The Sichaun pepper “Hua Jiao” (빻슘) is tiny but packs a punch. When you take a mouth full of them it literally feels like millions of minuscule ninjas are training on your tongue. It’s like a tangy, tingly, most uncomfortable feeling that numbs your mouth. It feels like you’ve eaten something quite toxic indeed, it’s almost the culinary equivalent of the first time you try Baijiu (Chinese rice wine). Luckily, I’ve not had to wash down a mouth full of Hua Jiao with Baijiu just yet!

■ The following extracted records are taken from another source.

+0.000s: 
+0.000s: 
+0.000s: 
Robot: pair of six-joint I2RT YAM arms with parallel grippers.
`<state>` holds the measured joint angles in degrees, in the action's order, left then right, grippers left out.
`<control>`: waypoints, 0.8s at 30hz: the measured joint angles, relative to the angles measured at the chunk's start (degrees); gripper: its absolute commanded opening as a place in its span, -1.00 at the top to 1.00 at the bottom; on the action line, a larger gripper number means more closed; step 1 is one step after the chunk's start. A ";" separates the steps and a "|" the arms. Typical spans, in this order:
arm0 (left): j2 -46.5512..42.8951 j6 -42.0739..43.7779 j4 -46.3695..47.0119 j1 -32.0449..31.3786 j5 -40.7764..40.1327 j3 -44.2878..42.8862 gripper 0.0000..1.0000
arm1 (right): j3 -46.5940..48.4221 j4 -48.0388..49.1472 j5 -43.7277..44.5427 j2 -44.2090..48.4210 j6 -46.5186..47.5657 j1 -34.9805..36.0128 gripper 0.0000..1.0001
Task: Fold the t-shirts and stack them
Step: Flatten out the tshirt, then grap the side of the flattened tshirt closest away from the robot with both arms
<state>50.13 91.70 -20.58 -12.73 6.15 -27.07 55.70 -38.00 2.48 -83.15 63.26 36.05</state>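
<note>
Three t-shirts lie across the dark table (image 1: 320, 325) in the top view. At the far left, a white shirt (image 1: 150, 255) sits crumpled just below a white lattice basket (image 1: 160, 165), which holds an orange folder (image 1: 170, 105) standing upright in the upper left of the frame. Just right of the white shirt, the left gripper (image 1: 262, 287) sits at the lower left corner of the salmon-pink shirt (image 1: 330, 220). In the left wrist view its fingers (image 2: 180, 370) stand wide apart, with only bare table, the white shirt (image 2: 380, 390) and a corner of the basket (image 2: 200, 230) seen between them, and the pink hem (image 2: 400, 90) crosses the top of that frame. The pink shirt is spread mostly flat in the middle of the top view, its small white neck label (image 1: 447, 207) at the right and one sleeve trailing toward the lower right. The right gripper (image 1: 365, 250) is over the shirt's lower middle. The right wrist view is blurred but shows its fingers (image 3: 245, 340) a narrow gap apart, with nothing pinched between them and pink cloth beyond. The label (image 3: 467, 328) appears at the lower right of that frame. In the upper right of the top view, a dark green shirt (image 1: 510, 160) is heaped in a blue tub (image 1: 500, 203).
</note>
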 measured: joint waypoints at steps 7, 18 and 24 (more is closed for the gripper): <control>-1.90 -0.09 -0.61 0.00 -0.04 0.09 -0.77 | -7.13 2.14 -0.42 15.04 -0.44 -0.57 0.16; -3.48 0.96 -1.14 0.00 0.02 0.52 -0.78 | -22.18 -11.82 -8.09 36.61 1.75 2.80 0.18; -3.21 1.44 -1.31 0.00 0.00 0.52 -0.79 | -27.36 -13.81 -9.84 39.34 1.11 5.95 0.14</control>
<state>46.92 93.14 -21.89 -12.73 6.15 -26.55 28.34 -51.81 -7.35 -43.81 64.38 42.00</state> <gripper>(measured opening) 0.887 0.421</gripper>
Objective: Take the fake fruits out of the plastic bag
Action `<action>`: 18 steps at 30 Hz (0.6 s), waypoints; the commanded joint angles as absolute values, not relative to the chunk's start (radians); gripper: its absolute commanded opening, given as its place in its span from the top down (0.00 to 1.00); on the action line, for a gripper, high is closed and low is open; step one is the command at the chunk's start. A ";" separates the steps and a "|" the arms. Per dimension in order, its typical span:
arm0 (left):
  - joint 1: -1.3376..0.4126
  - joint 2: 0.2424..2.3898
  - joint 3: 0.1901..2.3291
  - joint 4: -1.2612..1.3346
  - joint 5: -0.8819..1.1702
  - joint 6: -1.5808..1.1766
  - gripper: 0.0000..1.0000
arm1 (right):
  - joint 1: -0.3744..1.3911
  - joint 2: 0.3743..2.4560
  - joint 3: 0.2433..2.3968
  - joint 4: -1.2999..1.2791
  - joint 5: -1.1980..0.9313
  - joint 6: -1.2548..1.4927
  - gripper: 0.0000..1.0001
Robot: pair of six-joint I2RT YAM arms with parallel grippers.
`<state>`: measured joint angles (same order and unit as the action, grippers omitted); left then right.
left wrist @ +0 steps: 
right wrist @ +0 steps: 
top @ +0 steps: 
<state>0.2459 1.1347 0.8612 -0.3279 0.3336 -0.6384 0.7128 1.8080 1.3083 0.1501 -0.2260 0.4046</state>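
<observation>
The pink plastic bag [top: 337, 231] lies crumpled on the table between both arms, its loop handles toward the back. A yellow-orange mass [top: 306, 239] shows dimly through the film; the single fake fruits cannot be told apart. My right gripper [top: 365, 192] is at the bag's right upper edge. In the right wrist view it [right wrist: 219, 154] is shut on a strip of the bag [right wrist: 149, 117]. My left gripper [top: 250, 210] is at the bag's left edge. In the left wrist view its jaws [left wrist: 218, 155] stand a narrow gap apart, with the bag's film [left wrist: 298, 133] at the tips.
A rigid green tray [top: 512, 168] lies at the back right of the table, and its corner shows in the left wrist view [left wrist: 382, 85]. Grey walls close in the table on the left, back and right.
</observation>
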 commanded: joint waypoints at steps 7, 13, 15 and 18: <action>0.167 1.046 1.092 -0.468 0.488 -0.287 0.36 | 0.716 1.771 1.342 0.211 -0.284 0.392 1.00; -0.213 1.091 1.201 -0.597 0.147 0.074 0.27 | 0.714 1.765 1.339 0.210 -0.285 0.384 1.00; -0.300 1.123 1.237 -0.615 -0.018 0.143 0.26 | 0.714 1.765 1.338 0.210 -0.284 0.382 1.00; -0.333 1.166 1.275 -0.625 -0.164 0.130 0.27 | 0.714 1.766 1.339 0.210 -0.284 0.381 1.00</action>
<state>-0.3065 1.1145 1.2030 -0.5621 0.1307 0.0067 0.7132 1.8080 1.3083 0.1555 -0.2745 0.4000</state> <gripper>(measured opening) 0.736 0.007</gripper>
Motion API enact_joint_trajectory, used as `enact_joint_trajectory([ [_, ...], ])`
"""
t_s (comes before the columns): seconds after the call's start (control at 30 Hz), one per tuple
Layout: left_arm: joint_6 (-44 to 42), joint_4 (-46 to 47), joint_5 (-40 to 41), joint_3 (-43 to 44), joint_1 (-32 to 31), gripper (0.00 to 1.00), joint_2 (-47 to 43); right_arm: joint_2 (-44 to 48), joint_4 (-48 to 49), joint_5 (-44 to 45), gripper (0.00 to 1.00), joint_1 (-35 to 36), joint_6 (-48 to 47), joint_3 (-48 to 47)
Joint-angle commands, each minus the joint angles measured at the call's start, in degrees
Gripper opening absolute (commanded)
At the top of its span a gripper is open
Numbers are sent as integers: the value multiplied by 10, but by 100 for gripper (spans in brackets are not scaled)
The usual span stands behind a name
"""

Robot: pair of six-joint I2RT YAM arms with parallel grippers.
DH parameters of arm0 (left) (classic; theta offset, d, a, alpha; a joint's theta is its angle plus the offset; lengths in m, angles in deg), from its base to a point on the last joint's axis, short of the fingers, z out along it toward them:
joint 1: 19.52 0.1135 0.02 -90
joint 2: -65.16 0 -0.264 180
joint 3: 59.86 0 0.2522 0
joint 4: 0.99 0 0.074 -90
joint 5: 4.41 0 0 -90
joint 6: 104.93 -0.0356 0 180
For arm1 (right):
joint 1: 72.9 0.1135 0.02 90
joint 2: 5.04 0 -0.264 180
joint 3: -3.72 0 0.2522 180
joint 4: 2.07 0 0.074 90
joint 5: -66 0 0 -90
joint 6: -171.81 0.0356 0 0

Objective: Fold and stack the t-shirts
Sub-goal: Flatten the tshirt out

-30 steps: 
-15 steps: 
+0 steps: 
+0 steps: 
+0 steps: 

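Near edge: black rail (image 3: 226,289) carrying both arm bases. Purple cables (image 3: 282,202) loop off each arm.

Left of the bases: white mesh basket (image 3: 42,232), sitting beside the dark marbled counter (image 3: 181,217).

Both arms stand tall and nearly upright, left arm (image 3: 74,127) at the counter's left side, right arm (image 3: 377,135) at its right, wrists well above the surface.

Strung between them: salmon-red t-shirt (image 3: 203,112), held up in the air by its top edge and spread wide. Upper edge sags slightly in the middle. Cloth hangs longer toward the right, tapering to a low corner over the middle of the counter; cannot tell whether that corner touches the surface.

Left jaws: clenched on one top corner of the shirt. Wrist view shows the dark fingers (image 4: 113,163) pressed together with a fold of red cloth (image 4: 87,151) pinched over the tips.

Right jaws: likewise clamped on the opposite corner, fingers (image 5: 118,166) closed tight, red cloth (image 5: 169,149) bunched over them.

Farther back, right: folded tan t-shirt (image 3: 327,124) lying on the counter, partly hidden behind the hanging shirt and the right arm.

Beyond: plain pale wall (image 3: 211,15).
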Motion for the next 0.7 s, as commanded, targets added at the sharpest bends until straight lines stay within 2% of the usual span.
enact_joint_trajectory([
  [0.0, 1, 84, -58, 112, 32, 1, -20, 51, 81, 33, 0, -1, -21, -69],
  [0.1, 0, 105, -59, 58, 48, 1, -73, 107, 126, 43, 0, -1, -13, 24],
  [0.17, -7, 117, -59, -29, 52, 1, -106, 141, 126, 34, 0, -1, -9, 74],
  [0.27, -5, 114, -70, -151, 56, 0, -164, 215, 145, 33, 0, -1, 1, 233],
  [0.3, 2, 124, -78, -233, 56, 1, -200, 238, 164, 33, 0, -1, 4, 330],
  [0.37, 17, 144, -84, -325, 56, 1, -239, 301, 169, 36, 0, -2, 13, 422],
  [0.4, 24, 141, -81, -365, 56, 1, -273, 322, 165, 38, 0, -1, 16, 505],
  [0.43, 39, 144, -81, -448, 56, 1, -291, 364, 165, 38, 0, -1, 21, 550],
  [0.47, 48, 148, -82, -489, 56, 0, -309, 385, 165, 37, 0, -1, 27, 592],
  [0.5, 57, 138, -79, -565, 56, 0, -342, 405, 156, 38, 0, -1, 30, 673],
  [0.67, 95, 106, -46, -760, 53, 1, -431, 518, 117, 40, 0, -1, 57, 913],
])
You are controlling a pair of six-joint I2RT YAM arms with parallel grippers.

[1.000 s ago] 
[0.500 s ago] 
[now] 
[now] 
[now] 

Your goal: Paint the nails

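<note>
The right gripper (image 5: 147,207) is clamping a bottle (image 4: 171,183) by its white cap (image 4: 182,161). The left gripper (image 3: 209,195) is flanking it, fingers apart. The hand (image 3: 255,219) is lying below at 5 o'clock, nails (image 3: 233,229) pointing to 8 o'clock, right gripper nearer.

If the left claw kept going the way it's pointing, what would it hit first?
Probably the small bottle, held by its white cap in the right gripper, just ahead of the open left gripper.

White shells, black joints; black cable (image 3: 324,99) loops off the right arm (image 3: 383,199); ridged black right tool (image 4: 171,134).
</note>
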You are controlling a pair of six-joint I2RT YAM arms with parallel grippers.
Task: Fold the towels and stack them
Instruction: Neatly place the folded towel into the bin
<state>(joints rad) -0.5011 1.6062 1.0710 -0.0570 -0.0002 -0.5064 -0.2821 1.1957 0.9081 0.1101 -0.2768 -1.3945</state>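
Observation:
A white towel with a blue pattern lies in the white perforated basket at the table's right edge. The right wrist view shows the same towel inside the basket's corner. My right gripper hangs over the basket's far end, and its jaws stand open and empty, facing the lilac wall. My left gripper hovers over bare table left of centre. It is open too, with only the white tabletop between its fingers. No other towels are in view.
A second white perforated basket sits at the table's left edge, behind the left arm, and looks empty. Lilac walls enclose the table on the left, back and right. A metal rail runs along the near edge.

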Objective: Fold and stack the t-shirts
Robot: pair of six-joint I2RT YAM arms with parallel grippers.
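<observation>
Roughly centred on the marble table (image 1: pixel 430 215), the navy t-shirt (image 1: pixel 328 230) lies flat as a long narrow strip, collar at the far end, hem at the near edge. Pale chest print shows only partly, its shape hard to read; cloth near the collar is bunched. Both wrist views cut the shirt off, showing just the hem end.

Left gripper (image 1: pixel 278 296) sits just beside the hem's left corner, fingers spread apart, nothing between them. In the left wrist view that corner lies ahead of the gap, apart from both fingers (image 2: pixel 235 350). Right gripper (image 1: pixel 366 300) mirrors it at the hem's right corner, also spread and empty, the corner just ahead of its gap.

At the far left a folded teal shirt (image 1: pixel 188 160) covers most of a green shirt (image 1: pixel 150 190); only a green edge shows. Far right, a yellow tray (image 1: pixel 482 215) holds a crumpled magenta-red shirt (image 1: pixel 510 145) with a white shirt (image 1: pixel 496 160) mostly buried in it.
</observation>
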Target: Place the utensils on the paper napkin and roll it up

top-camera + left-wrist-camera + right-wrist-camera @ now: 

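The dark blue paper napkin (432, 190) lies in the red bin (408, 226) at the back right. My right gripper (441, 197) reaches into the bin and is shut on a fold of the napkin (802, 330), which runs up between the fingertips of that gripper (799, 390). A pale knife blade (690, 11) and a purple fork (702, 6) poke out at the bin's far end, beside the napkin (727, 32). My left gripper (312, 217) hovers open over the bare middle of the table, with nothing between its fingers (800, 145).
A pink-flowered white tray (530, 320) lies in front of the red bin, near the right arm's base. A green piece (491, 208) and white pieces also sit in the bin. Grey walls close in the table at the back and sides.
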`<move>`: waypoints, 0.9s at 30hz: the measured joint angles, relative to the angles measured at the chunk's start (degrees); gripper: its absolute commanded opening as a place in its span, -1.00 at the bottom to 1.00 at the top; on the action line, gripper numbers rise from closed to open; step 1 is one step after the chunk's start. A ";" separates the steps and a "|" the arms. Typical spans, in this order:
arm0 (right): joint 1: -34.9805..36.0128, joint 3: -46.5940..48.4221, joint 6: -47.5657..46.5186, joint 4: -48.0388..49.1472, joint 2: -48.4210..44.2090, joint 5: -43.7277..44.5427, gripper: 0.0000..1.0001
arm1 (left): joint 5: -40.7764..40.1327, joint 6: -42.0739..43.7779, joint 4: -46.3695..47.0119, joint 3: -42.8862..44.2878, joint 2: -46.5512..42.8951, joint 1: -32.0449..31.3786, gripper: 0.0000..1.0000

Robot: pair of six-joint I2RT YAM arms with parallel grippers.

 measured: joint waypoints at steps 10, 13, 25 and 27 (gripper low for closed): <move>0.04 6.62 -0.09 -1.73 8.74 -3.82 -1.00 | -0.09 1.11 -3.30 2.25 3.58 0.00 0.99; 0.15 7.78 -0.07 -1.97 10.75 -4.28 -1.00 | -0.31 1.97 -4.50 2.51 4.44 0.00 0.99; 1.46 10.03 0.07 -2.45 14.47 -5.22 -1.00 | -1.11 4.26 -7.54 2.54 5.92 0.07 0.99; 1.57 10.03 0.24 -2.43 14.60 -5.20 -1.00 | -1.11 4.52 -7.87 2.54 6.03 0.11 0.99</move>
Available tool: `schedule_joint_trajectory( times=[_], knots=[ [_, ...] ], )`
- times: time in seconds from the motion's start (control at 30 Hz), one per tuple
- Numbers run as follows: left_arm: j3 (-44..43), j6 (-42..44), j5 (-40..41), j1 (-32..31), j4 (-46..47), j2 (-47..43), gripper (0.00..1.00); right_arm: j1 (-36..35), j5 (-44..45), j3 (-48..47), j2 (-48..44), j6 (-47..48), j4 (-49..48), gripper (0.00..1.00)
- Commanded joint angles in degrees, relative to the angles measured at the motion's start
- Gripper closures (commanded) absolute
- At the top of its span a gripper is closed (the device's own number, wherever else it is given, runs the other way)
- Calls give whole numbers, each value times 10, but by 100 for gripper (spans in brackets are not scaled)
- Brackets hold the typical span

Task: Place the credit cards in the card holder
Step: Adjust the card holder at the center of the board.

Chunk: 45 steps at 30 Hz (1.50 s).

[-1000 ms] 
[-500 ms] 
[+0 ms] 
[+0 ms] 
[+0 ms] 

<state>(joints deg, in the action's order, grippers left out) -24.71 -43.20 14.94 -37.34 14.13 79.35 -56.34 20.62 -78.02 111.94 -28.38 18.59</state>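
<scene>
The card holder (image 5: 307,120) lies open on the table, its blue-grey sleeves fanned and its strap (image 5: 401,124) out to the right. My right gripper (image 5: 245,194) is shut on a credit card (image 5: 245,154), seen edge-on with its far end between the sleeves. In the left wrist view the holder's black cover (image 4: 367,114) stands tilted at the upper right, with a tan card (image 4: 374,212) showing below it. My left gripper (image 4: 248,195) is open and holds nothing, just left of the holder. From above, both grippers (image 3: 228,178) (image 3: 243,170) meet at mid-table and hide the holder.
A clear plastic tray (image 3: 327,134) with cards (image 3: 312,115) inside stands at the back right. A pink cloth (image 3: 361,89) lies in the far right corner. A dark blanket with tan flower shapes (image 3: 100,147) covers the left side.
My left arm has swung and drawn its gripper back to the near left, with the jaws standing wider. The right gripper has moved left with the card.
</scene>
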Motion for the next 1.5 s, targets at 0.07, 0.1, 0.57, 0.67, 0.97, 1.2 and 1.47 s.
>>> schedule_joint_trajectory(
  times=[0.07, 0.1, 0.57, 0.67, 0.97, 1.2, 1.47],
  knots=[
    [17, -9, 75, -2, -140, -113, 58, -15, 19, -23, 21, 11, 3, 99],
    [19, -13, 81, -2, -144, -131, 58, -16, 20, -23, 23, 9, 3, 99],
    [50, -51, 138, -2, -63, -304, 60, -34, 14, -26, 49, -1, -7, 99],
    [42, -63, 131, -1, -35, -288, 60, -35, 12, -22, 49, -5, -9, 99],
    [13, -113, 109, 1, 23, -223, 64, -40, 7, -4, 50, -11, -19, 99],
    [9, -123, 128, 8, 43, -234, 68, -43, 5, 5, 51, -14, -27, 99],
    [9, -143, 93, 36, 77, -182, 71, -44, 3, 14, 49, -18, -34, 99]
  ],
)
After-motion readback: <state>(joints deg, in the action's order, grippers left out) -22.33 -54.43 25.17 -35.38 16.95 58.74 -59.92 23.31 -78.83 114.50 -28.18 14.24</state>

Often appearing in this form in popular dishes like Kung Pao Chicken, the spice is most pleasurable once it’s been toasted and crushed into powdered form, and used sparingly. Its devilish corns are the dried berries from the prickly ash bush. Sometimes I wonder whether this is nature’s human repellant and that we actually probably shouldn’t be eating it at all.

Scientific food writer Harold James McGee writes about the pepper’s “sensitivity to touch and cold in nerves that are ordinarily nonsensitive”, and reports “a kind of general neurological confusion”. There be the wonders of nature.

Sichuan’s hotpot cannot call itself hotpot without this spice, for “Ma La” (쮸윤) Ma (numb) La (spice) to the Sichuanese is non negotiable. While the spice is used in hundreds of different dishes in China, Hot Pot and Ma La Tang (which is essentially hot pot for one person), are favourites across the country. 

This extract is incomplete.